*Work required*: Find the line with "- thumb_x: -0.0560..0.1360" in the records below. Copy it and every line after it, up to and including the line with "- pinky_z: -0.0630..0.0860".
=== Information supplied ===
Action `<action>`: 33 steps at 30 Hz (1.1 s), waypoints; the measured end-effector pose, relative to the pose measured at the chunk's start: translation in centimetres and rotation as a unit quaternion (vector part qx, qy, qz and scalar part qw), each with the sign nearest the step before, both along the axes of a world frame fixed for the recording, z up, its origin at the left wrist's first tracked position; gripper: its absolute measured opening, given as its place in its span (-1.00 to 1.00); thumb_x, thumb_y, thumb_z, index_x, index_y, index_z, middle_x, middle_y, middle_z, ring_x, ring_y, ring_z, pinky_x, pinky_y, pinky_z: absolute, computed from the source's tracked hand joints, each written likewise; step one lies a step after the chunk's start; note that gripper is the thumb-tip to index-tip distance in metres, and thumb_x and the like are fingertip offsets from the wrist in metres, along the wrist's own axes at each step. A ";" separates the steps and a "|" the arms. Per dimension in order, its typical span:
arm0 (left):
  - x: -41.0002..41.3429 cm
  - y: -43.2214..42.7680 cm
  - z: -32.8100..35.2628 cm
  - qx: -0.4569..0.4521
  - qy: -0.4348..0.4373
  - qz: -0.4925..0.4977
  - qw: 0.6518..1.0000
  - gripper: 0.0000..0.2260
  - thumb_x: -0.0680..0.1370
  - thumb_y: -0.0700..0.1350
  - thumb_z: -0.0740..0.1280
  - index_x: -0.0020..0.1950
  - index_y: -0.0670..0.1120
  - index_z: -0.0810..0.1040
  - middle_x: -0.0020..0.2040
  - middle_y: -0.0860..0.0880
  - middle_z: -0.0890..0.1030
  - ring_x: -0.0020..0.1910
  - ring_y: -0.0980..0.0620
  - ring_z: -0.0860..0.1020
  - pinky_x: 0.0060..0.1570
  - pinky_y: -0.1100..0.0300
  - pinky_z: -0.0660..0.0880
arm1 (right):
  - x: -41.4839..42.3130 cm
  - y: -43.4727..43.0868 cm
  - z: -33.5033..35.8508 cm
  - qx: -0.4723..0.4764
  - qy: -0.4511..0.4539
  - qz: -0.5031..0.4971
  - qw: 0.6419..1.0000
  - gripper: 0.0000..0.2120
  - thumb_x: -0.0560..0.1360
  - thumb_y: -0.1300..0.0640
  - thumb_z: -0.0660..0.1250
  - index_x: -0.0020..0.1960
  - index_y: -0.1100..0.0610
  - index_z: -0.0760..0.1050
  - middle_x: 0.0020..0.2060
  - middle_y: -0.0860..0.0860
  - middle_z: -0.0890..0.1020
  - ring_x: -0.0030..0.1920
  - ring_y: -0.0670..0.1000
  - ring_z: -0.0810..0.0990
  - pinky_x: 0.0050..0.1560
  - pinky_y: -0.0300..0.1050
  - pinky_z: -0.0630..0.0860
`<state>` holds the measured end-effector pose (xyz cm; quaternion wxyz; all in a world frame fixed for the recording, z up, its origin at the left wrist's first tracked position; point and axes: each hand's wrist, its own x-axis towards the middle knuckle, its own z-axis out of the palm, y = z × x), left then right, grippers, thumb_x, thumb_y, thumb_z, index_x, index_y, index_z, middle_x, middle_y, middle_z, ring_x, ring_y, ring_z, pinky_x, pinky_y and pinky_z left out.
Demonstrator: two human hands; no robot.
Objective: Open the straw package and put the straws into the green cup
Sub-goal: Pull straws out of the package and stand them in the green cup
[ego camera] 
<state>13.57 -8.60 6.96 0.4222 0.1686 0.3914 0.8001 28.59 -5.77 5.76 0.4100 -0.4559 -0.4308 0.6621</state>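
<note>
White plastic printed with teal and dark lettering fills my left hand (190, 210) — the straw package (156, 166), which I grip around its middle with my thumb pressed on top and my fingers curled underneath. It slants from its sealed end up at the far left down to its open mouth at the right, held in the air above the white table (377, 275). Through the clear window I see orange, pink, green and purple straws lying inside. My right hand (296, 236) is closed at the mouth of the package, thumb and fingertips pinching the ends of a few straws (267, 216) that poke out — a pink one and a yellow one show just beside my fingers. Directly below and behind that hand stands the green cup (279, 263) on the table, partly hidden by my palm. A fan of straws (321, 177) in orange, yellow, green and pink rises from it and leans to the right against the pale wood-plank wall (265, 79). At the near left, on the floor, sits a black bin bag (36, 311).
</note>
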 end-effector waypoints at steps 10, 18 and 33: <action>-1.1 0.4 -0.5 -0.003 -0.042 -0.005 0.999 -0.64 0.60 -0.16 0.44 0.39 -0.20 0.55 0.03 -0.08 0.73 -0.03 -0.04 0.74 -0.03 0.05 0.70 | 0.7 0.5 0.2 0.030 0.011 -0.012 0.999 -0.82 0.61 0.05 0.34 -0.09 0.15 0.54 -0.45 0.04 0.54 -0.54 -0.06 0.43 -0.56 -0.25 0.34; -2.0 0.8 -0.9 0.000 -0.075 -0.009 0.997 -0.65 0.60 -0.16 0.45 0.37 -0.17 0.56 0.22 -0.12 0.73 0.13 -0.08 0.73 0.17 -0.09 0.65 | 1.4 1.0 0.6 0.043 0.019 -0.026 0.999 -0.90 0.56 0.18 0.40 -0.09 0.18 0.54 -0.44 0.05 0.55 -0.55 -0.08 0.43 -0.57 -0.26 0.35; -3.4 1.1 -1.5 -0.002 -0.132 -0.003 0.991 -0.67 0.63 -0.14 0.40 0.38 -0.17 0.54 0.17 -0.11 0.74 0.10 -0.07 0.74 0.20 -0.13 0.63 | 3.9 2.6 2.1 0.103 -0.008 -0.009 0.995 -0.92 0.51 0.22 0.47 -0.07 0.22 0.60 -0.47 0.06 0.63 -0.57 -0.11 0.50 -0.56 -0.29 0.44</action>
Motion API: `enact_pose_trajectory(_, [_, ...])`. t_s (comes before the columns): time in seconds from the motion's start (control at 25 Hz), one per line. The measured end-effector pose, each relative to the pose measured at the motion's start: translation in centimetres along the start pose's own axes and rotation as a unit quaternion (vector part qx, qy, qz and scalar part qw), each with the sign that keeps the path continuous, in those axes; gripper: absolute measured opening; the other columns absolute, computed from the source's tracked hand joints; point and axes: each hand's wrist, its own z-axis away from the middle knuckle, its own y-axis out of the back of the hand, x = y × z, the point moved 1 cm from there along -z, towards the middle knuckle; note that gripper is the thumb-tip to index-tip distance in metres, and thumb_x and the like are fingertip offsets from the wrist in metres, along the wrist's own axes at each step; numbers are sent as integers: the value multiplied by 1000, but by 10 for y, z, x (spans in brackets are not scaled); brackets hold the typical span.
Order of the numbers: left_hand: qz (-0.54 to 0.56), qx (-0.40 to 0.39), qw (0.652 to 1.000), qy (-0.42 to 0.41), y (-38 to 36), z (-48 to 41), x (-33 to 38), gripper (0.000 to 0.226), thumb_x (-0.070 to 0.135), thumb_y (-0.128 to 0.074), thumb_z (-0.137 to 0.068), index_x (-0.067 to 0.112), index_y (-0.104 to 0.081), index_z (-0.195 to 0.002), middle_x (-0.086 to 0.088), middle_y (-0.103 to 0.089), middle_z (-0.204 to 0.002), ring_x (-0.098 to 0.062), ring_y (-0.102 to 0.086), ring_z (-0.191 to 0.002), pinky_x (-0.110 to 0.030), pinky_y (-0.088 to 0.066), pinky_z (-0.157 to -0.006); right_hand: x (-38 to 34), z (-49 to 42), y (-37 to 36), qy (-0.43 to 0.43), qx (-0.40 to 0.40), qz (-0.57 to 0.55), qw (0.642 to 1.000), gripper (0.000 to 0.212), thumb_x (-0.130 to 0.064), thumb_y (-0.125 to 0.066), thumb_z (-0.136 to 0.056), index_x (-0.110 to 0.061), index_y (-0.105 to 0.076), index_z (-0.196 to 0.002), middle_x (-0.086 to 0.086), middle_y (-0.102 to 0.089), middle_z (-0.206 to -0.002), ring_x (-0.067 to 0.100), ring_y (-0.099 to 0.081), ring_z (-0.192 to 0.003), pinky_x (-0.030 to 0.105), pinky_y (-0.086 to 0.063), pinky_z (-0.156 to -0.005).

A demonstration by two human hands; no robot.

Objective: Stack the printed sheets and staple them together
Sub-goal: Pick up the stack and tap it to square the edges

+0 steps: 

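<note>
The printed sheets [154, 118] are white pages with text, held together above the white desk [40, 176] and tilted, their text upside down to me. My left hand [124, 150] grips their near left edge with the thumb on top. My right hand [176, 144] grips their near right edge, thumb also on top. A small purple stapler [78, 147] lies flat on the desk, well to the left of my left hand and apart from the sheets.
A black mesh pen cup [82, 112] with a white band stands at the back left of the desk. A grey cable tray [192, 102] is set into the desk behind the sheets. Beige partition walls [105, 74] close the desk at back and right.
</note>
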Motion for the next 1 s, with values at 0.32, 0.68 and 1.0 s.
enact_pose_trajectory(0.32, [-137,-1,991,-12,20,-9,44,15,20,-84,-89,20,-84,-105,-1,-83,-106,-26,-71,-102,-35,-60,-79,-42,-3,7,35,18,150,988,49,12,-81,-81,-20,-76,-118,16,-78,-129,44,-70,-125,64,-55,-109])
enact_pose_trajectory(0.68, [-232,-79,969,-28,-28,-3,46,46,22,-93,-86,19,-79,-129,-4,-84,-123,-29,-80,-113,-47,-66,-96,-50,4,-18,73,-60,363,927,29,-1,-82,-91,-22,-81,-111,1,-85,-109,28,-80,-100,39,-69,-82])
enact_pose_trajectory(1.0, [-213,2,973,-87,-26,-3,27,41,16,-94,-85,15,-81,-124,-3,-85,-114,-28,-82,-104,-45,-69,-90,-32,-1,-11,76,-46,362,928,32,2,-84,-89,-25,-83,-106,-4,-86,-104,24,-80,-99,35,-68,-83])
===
*Solution to this problem*:
  - thumb_x: -0.0560..0.1360
  - thumb_y: -0.1300..0.0640
  - thumb_z: -0.0660..0.1250
  - index_x: -0.0020..0.1960
  - index_y: -0.1100..0.0610
  - index_z: -0.0760..0.1050
  - middle_x: 0.0020..0.2060
  - middle_y: -0.0860..0.0860
  - middle_z: -0.0890..0.1020
  - ring_x: -0.0030..0.1920
  - ring_y: -0.0670..0.1000
  - ring_z: -0.0810..0.0990
  - pinky_x: 0.0050..0.1560
  - pinky_y: -0.0300..0.1050
  - pinky_z: -0.0630..0.0860

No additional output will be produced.